Etty N Nova |
MALAM ini
mungkin sebagian mereka telah tertidur, merangkai mimpi-mimpinya dengan ranum.
Setelah diguyur hujan sehari penuh tadi siang, menciptakan nuansa dingin bukan
kepalang. Tentu ini bagus untuk bermimpi-mimpi. Namun aku menyempatkan diri
duduk di depan tivi, selain dari kebiasaanku yang tak bisa cepat lelap, juga
bersebab besoknya minggu. Aku tak perlu cepat bangun berkejaran dengan
matahari, selain libur dari kampus juga libur kerja. Segera aku mengambil remot
dan memilih chanel kesekuaan ku.
Diluar sana,
helaan-helaan angin mengajak daun bergoyang kian mengeluarkan suara. Sedikit
riuh namun lima tusuk sate dan secangkir
teh setengah dingin menjadikan aku melupakan suara-suara kecil itu. Tiba-tiba handphone ku berbunyi, hanya nada sms.
Aku menahan diri untuk tak melihat, membaca. Aku takut.

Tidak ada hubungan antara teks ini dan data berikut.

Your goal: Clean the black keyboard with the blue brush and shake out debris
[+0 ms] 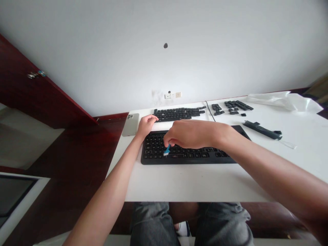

Takut dari bos
dikantor, sebab aku tak datang rapat.
Kata-kata itu pasti mengiris-ngiris lidahku. Aku bergetar. Layaknya
hape. Ah sebaiknya tak ku baca saja. Mungkin sampai besok pagi. Sebaiknya ku
matikan saja hape itu, biar tak disusul dengan nada panggilan.
Aku meraih
hapenya, aku melihat layarnya yang kemerahan, tapi bukan nama bos, nama lain.
Nama seorang sahabatku dari negeri rimba sana. Perasaanku lega, getar-getar
tubuhku pelan mereda. Berganti senyum. “ Jangan lupa datang ya, pertengahan
februari” tulis dilayar kaca dari sebelah sana. Kabar bahagia bertamu rupanya.
Aku merebahkan
diri pada sofa di depan tivi, entah siaran apa. Tapi aku melihat temanku disana
sedang dipelaminan. Selamat menempuh hidup baru sahabatku. Seorang sahabat dari
3 sekawan yang telah gugur dari kelajangannya.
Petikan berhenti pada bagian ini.